Making Use of QUERY in Angular

Angular’s HttpClient already exposes a generic request method, which makes custom HTTP verbs straightforward.

this.http.request('QUERY', '/api/contacts/search', {
body: {
select: ['surname', 'email'],
search: 'smith',
sortBy: 'surname',
limit: 10,
offset: 0,
},
headers: {
'Content-Type': 'application/json',
},
}).subscribe(result => {
console.log(result);
});

This is especially useful when frontend screens need:

  • advanced search or filter builders
  • dynamic analytics requests
  • reusable typed query objects
  • safe retry behavior on unreliable networks

In other words, Angular does not need a special library feature to benefit from QUERY; the generic request pipeline is already enough.

Use Cases Where QUERY Shines

  • Search APIs with complex filters, pagination, field selection, and sorting
  • Analytics dashboards that send large JSONPath, aggregation, or SQL-like request bodies
  • Data-heavy applications that want to avoid very long query strings
  • Retry-heavy environments such as mobile apps and unstable networks
  • Internal enterprise APIs where request objects are versioned and validated centrally

Caching and Retry Considerations

QUERY does not mean every response should be cached forever.

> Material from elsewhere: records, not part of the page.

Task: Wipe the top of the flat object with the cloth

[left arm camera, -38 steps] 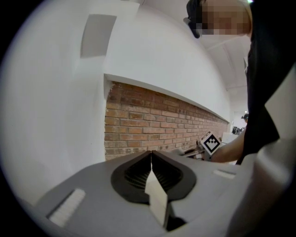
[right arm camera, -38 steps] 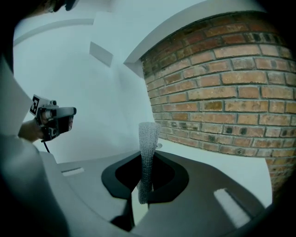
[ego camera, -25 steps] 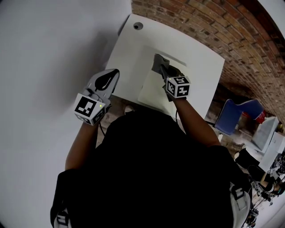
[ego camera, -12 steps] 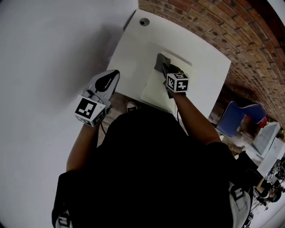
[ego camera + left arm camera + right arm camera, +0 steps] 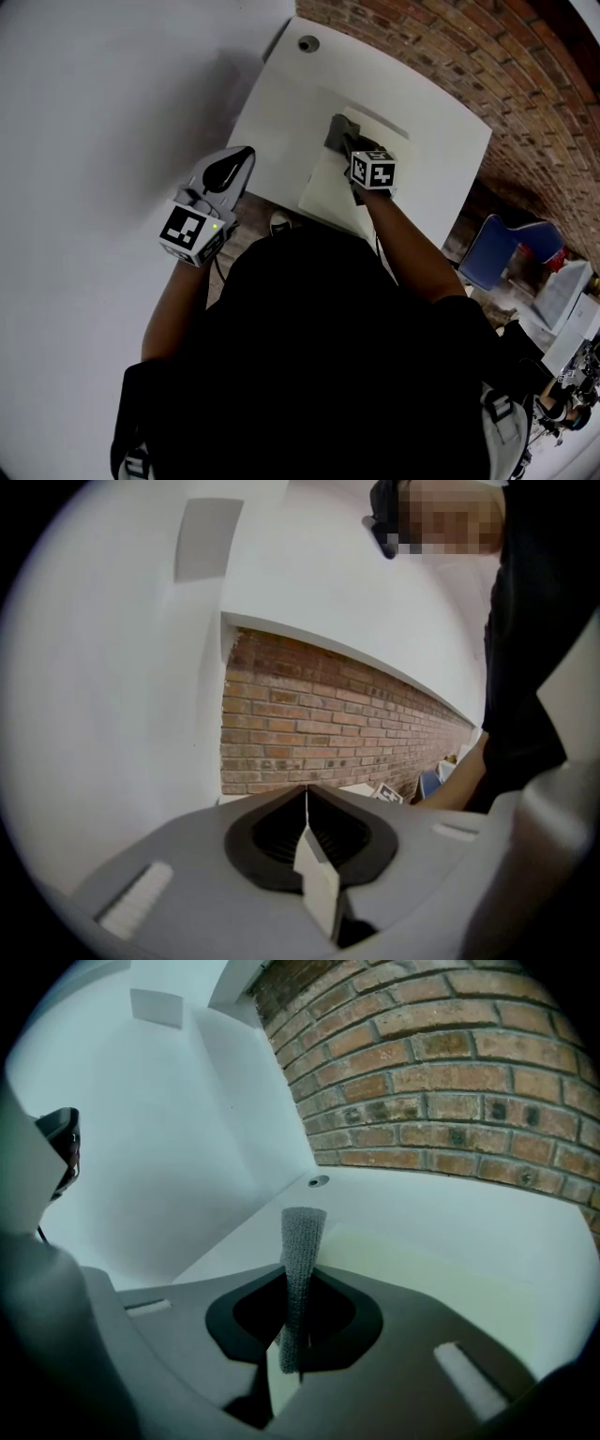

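A pale, flat rectangular board (image 5: pixel 330 187) lies on the white table (image 5: pixel 281 103), seen as a faint yellowish sheet (image 5: pixel 394 1251) in the right gripper view. My right gripper (image 5: pixel 349 148) is shut on a grey knitted cloth (image 5: pixel 337 129), and the cloth (image 5: pixel 300 1251) stands pinched between its jaws over the board's far part. The left gripper (image 5: pixel 236 161) hangs off the table's left side, near the white wall. Its jaws (image 5: pixel 307 799) meet with nothing between them.
A round hole (image 5: pixel 307 43) sits in the table's far left corner, also visible as a small grommet (image 5: pixel 319 1181). A brick wall (image 5: pixel 450 47) runs behind the table. A blue chair (image 5: pixel 502 248) and clutter stand at the right.
The right gripper with the cloth has barely shifted over the board's far end. The head view has drifted slightly. The left gripper stays put.
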`<state>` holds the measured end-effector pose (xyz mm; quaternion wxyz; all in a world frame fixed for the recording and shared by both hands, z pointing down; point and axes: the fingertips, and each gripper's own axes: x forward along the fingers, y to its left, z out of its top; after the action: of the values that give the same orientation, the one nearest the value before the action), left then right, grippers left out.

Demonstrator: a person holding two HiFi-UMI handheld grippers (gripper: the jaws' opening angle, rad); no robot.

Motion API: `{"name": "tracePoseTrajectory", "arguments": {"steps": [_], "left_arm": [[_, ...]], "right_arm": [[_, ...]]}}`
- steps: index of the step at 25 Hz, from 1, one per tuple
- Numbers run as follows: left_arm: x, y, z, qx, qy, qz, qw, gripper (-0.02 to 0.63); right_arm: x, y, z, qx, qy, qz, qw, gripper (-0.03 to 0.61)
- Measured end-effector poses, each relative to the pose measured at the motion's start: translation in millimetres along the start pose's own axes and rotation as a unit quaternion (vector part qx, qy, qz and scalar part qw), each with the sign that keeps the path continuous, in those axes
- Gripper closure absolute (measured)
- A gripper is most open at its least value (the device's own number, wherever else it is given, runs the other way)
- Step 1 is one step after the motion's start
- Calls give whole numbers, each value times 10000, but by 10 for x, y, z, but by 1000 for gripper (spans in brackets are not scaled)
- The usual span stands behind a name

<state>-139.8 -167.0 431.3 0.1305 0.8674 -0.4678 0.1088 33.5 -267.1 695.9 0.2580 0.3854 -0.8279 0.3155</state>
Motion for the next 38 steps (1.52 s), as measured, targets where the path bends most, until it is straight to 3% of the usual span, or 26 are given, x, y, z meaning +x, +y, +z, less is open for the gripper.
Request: {"name": "tracePoseTrajectory", "arguments": {"steps": [14,26,38], "left_arm": [[71,3,-11,19,15,-104,9999,611],[259,-47,-13,63,-18,-429,9991,611],[444,-194,19,138,53,-753,9971,611]], "right_arm": [[-96,-284,-231,271,146,-296,9991,566],[-446,-834,-510,634,164,-896,9938,566],[-860,-1484,-667,633,255,-1531,9859,566]]}}
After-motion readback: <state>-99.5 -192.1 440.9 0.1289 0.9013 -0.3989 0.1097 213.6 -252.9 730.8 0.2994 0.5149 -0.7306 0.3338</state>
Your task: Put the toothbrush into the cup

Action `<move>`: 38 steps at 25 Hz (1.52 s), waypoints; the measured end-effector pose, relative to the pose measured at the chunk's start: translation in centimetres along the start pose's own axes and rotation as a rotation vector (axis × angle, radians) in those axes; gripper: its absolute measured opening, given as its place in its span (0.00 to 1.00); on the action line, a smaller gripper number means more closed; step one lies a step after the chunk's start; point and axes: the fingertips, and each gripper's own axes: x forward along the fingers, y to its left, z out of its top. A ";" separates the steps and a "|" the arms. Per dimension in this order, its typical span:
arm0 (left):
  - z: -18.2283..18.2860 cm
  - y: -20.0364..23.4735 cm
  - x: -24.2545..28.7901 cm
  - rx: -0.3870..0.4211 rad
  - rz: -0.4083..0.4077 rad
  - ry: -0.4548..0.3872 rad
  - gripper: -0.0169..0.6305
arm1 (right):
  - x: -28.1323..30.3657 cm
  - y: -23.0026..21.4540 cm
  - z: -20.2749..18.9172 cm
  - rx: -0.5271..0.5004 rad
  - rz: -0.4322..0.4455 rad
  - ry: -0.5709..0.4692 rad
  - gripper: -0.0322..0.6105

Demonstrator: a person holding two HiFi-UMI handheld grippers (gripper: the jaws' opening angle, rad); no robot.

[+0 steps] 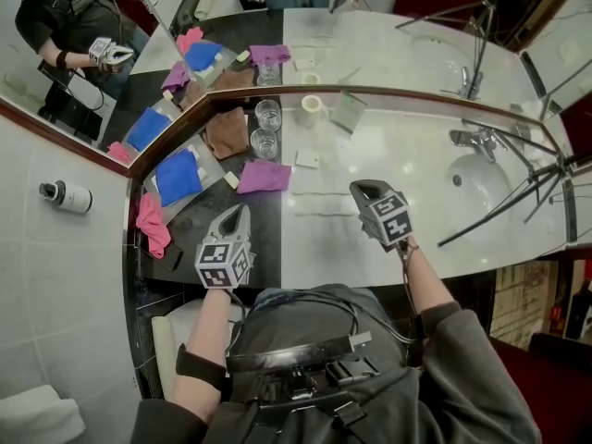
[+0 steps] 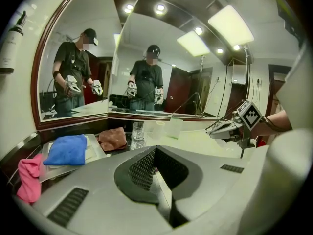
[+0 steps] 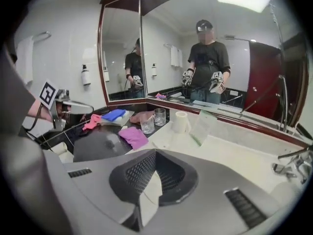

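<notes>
Two clear glass cups stand at the back of the dark counter, the nearer cup [image 1: 264,142] [image 3: 146,125] in front of the farther cup [image 1: 267,114] [image 3: 160,116]. In the right gripper view a thin pale stick seems to lean in the nearer cup; I cannot tell whether it is the toothbrush. My left gripper [image 1: 239,214] [image 2: 155,156] hangs shut and empty over the dark counter, well in front of the cups. My right gripper [image 1: 359,189] [image 3: 153,161] is raised over the white counter, jaws shut with nothing between them.
A purple cloth [image 1: 264,176] lies beside the cups, a brown cloth [image 1: 227,132] behind it. A blue cloth [image 1: 178,176] rests on a tray, a pink cloth [image 1: 153,222] at the left edge. A white roll [image 1: 313,104] and a card [image 1: 347,111] stand by the mirror. The sink [image 1: 476,185] and dark stand legs [image 1: 504,206] are at right.
</notes>
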 end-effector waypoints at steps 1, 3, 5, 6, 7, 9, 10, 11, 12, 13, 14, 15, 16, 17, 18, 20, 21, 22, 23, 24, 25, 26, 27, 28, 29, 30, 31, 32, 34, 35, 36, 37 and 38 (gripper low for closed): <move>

It means the method semantics make caching and retries far safer to reason about than POST.

Good practices include:

  • defining explicit cache headers for predictable result windows
  • generating stable cache keys from normalized query bodies
  • using ETag or equivalent validators when result sets are expensive to compute
  • treating retries as safe only when the endpoint truly remains side-effect free

That last point matters. A method is only as safe as its implementation. If your QUERY endpoint writes audit rows, mutates state, or triggers background work, you have already broken the contract.

Sequence Diagram

The following flow shows why QUERY is attractive for modern client-server interactions.

sequenceDiagram
participant UI as Angular Client
participant API as ASP.NET Core API
participant Cache as HTTP Cache
participant Data as Query Service
UI->>API: QUERY /api/contacts/search\n{ select, search, sortBy, limit }
API->>Data: Execute read-only query
Data-->>API: Matching contacts
API->>Cache: Store cacheable response metadata
API-->>UI: 200 OK + results + cache headers
Note over UI,API: Safe and idempotent semantics allow controlled retries
UI->>API: Retry QUERY after transient network issue
API-->>UI: Cached or recomputed read-only result

How to Validate QUERY Endpoints

  • confirm the endpoint performs no writes, background mutations, or side effects
  • verify that identical request bodies produce equivalent results across retries
  • test cache headers and conditional request behavior explicitly
  • validate large filter payloads that would have been awkward as URI parameters
  • document the query schema so backend and frontend teams share one contract

If you want a practical reference implementation, see my GitHub repo: AspNetQueryVerb.


Summary

The HTTP QUERY method is a meaningful improvement for API design. It bridges the gap between GET and POST, preserves safe read semantics, supports richer request payloads, and improves caching, retries, and developer ergonomics.

For .NET 10 and Angular teams, that means cleaner APIs for search and analytics scenarios without overloading GET or misusing POST.